Now, we just need to go through the bucket sequentially ( they are
already sorted by value ), and get the difference of min_value with
max_value of previous bucket with at least one value. We take maximum of all such values.
int maximumGap(const vector<int> &num) {
if (num.empty() || num.size() < 2) return 0;
int maxNum = *max_element(num.begin(), num.end());
int minNum = *min_element(num.begin(), num.end());
//average gap from minNum to maxNum.
int gap = (maxNum - minNum - 1) / (num.size() - 1) + 1;
//number of buckets = num.size() - 1
vector<int> bucketsMin(num.size() - 1, INT_MAX);
vector<int> bucketsMax(num.size() - 1, INT_MIN);
//put into buckets
for (int i = 0; i < num.size(); i++)
{
if (num[i] != maxNum && num[i] != minNum)
{
int buckInd = (num[i] - minNum) / gap;
bucketsMin[buckInd] = min(bucketsMin[buckInd], num[i]);
bucketsMax[buckInd] = max(bucketsMax[buckInd], num[i]);
}
}
int maxGap = INT_MIN;
int previous = minNum;
for (int i = 0; i < num.size() - 1; i++)
{
if (bucketsMin[i] == INT_MAX && bucketsMax[i] == INT_MIN) continue; //empty
//i_th gap is minvalue in i+1_th bucket minus maxvalue in i_th bucket
maxGap = max(maxGap, bucketsMin[i] - previous);
previous = bucketsMax[i];
}
maxGap = max(maxGap, maxNum - previous);
return maxGap;
}
Find minimum and maximum
Pick a random number k from the array
Sort the algorithm by placing all the values smaller than k to the left and larger than k to the right.

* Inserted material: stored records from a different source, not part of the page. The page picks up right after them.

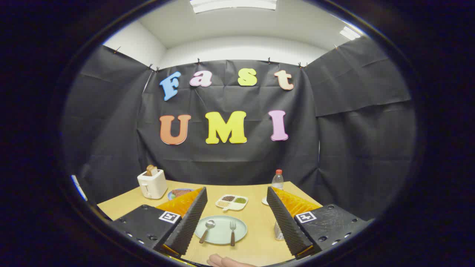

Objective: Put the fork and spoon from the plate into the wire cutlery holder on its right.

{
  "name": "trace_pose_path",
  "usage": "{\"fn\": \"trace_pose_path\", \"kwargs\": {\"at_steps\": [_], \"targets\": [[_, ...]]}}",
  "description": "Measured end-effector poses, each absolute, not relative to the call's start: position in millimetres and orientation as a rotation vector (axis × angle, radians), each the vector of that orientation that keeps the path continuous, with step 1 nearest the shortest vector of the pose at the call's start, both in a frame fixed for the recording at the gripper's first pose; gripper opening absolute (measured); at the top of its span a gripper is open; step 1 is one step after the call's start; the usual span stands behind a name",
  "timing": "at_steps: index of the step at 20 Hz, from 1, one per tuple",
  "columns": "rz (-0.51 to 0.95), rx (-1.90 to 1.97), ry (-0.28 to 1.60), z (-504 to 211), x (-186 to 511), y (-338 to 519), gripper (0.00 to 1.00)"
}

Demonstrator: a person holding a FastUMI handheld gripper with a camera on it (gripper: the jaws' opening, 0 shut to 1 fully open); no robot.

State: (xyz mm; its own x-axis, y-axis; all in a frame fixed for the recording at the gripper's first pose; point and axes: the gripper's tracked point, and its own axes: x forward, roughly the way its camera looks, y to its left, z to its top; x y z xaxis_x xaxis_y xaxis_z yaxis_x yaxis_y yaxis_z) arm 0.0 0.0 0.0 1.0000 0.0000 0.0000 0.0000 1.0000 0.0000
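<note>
Gripper view: gripper (237,217) held above the table (259,244), fingers spread wide, holding nothing.
Plate (221,230): between the fingers; spoon (207,230) left, fork (232,233) right, apart.
Wire cutlery holder (278,230): beside the right finger, mostly hidden.
Hand (226,261): at the near table edge.
Markers: square tags atop the gripper, unreadable.

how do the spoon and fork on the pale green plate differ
The brown-handled metal spoon lies on the left of the pale green round plate, tilted; the brown-handled metal fork lies to its right, nearly straight. The spoon ends in a round bowl, the fork in tines. Both rest between the open gripper fingers, heads pointing away.
</note>
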Motion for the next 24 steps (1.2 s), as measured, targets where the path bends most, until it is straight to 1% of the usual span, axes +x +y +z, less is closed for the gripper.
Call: {"fn": "trace_pose_path", "kwargs": {"at_steps": [12,16,24], "targets": [[-0.019,-0.007,0.034,-12,8,-1,0.97],[-0.037,0.005,0.067,-23,21,-7,0.97],[-0.052,-0.013,0.275,-90,76,-12,0.96]]}}
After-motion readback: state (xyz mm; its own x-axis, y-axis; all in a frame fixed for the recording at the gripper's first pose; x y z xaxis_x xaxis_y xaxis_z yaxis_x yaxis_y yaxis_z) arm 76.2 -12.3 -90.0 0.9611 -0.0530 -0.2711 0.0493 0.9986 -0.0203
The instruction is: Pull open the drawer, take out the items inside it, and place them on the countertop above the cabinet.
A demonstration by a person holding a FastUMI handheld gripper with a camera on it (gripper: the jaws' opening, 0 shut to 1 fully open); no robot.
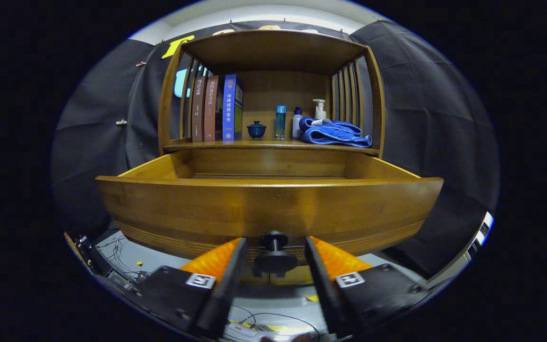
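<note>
I've got the brown wooden cabinet (273, 52) dead ahead, its wide brown wooden drawer (268, 209) pulled well out toward me. Camera sits below the drawer's rim, so I see the far and side walls inside but not the floor; can't tell what's in it.

Surface above the drawer (273, 145) already carries stuff: three upright books (216, 108) leaning against the left slats, a crumpled blue towel (334, 133) on the right, then a small dark-blue lidded teacup (256, 129), a blue tube bottle (280, 121), a white-and-blue bottle (297, 122) and a white pump bottle (319, 109) behind the towel. Free room is mid-front, my guess for drop-off.

Round black drawer knob (274, 254) sits between the fingers of my tool (273, 259). Tool is released: both fingers stand clear of the knob, gaps either side. Reads as pull done; next I'd lift above the rim to look in.
</note>
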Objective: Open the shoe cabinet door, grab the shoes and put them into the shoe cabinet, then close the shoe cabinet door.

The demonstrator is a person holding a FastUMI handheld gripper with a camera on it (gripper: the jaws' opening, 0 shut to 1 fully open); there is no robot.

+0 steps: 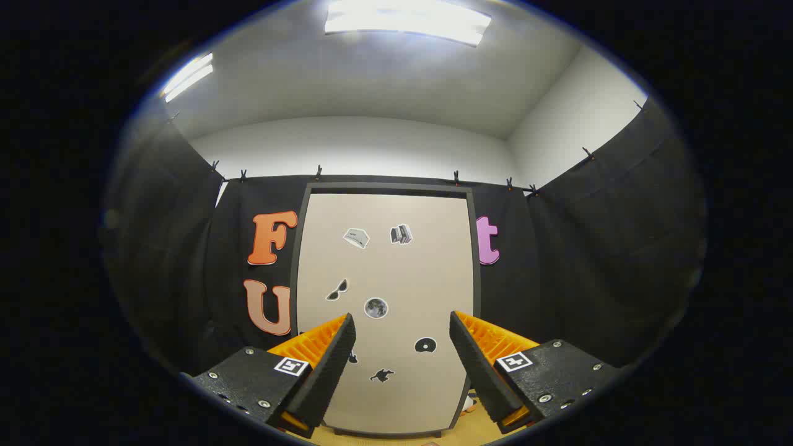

You know the minimum and the maximum of both of the groups, calculate the gape of the left group assuming that the values are on a strait line. Do the same for the right group.
Go to 2 with the group that got the bigger gape, you know the min and max of that group. Do this until the selected group got no more than 4 values.
You got now a group with only 4 elements, sort and find the solution.
Here is an example of how this algorithm works:
Input: 9 5 3 4 12 9 31 17
Pick random number: k = 9
Sort by smaller and bigger values of k
5 3 4 9 9 12 31 17, k is in index 3
Left group gape = (9 + 3) / (4 - 1) = 4
Right group gape = (31 + 9) / (5 - 1) = 10
We pick the right group 9 9 12 31 17
Pick random number: k = 12
Sort by smaller and bigger values of k
9 9 12 31 17, k is in index 2
Left group gape = (12 + 9) / (3 - 1) = 11.5
Right group gape = (31 + 12) / (3 - 1) = 21.5
The maximum gape in 12 31 17 is 31 - 17 = 14
My algorithm is very similar to Selection Algorithm for finding the k index value of sorted algorithm in linear time.